CoreTriplesFactory

class CoreTriplesFactory(mapped_triples: Tensor | ndarray, num_entities: int, num_relations: int, create_inverse_triples: bool = False, metadata: Mapping[str, Any] | None = None)[source]

Bases: KGInfo

Create instances from ID-based triples.

Create the triples factory.

Parameters:
  • mapped_triples (Tensor | ndarray) – shape: (n, 3) A three-column matrix where each row are the head identifier, relation identifier, then tail identifier.

  • num_entities (int) – The number of entities.

  • num_relations (int) – The number of relations.

  • create_inverse_triples (bool) – Whether to create inverse triples.

  • metadata (Mapping[str, Any] | None) – Arbitrary metadata to go with the graph

Raises:
  • TypeError – if the mapped_triples are of non-integer dtype

  • ValueError – if the mapped_triples are of invalid shape

Attributes Summary

base_file_name

num_triples

The number of triples.

triples_file_name

Methods Summary

apply_condenser(condenser)

Apply the triple condenser.

clone_and_exchange_triples(mapped_triples[, ...])

Create a new triples factory sharing everything except the triples.

condense([entities, relations])

Drop all IDs which are not present in the triples.

create(mapped_triples[, num_entities, ...])

Create a triples factory without any label information.

entities_to_ids(entities)

Normalize entities to IDs.

from_path_binary(path)

Load triples factory from a binary file.

get_inverse_relation_id(relation)

Get the inverse relation identifier for the given relation.

get_mask_for_relations(relations[, invert])

Get a boolean mask for triples with the given relations.

get_most_frequent_relations(n)

Get the IDs of the n most frequent relations.

iter_extra_repr()

Iterate over extra_repr components.

make_condenser([entities, relations])

Create a triple condenser from the factory's triples without applying it.

merge(*others)

Merge the triples factory with others.

new_with_restriction([entities, relations, ...])

Make a new triples factory only keeping the given entities and relations, but keeping the ID mapping.

relations_to_ids(relations)

Normalize relations to IDs.

split([ratios, random_state, ...])

Split a triples factory into a training part and a variable number of (transductive) evaluation parts.

split_fully_inductive([...])

Create a fully inductive split.

split_semi_inductive([ratios, random_state])

Create a semi-inductive split.

tensor_to_df(tensor, **kwargs)

Take a tensor of triples and make a pandas dataframe with labels.

to_path_binary(path)

Save triples factory to path in (PyTorch's .pt) binary format.

with_labels(entity_to_id, relation_to_id)

Add labeling to the TriplesFactory.

Attributes Documentation

base_file_name: ClassVar[str] = 'base.pth'
num_triples

The number of triples.

triples_file_name: ClassVar[str] = 'numeric_triples.tsv.gz'

Methods Documentation

apply_condenser(condenser: TripleCondenser) Self[source]

Apply the triple condenser.

Parameters:

condenser (TripleCondenser) – The condenser.

Return type:

Self

Warning

This creates a triples factory that may have a new entity- or relation to id mapping.

Returns:

A condensed version with potentially smaller num_entities or num_relations.

Parameters:

condenser (TripleCondenser)

Return type:

Self

clone_and_exchange_triples(mapped_triples: Tensor, extra_metadata: dict[str, Any] | None = None, keep_metadata: bool = True, create_inverse_triples: bool | None = None) Self[source]

Create a new triples factory sharing everything except the triples.

Note

We use shallow copies.

Parameters:
  • mapped_triples (Tensor) – The new mapped triples.

  • extra_metadata (dict[str, Any] | None) – Extra metadata to include in the new triples factory.
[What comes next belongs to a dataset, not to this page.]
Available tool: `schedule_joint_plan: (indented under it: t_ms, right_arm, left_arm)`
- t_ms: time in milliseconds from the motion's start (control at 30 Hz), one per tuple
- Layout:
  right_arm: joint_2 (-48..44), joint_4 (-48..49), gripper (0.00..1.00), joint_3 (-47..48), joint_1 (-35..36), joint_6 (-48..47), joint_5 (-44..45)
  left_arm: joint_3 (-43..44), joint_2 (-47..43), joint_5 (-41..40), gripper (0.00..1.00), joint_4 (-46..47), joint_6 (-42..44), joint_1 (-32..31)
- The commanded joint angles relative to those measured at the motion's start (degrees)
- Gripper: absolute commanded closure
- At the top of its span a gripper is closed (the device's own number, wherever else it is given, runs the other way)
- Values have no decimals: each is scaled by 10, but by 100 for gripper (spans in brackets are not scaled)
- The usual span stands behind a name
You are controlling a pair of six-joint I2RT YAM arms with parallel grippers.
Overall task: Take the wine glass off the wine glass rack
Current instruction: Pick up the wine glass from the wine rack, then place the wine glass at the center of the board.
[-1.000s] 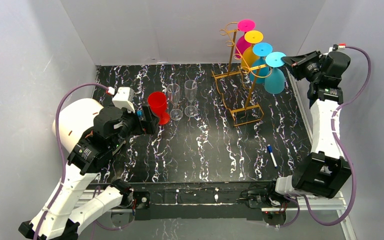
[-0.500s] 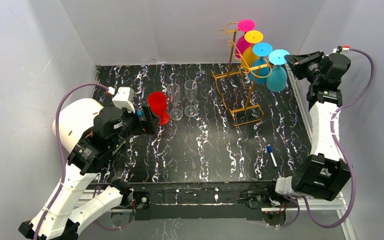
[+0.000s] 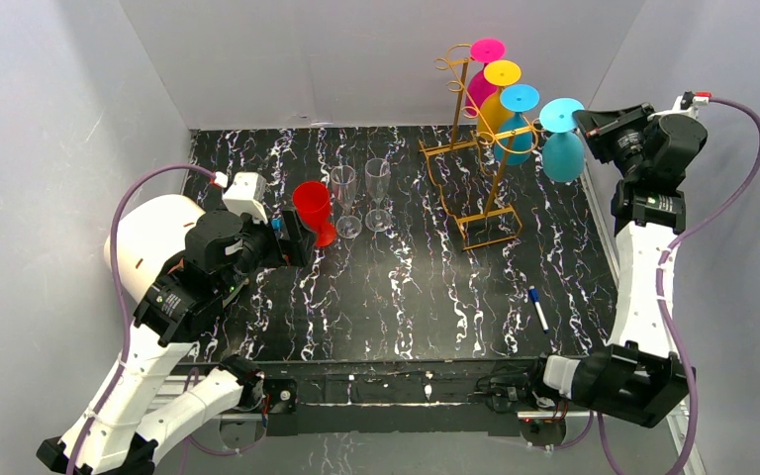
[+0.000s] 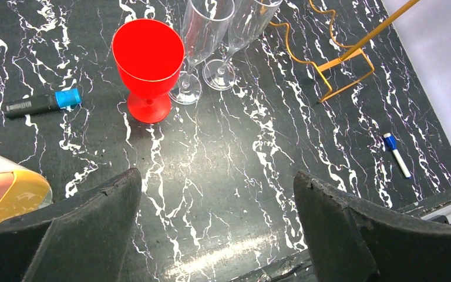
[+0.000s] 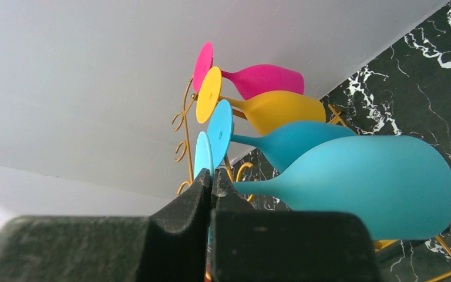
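The gold wire wine glass rack (image 3: 489, 220) stands at the back right with pink (image 3: 478, 87), yellow (image 3: 495, 107) and blue (image 3: 515, 134) glasses hanging upside down. A light-blue wine glass (image 3: 563, 156) hangs upside down just right of the rack, apart from its front hook. My right gripper (image 3: 582, 120) is shut on its foot disc (image 5: 202, 157), and its bowl (image 5: 376, 188) fills the right wrist view beside the gripper (image 5: 212, 176). My left gripper (image 4: 216, 176) is open over the bare table, near a red goblet (image 4: 148, 59).
Two clear flutes (image 3: 343, 198) (image 3: 378, 193) stand beside the red goblet (image 3: 312, 210). A blue-capped marker (image 4: 44, 103) lies left of the goblet, and a pen (image 3: 537, 307) lies at the front right. The enclosure walls are close to the right arm.
My right gripper has carried the light-blue glass to the right and slightly up, away from the rack's front hook. The left arm has not moved.
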Motion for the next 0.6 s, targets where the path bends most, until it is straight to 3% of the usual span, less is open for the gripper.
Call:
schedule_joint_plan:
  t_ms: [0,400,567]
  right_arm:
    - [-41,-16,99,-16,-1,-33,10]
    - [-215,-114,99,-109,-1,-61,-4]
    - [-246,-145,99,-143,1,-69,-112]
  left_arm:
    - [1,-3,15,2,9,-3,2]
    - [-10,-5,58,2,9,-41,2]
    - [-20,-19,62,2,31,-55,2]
If keep_metadata is true, the dictionaries will be unioned with precedence taken on keys from extra_metadata.

  • keep_metadata (bool) – Pass the current factory’s metadata to the new triples factory

  • create_inverse_triples (bool | None) – Change inverse triple creation flag. If None, use flag from this factory.

Returns:

The new factory.

Return type:

Self

condense(entities: bool = True, relations: bool = False) Self[source]

Drop all IDs which are not present in the triples.

Parameters:
  • entities (bool) – Whether to condense entity IDs.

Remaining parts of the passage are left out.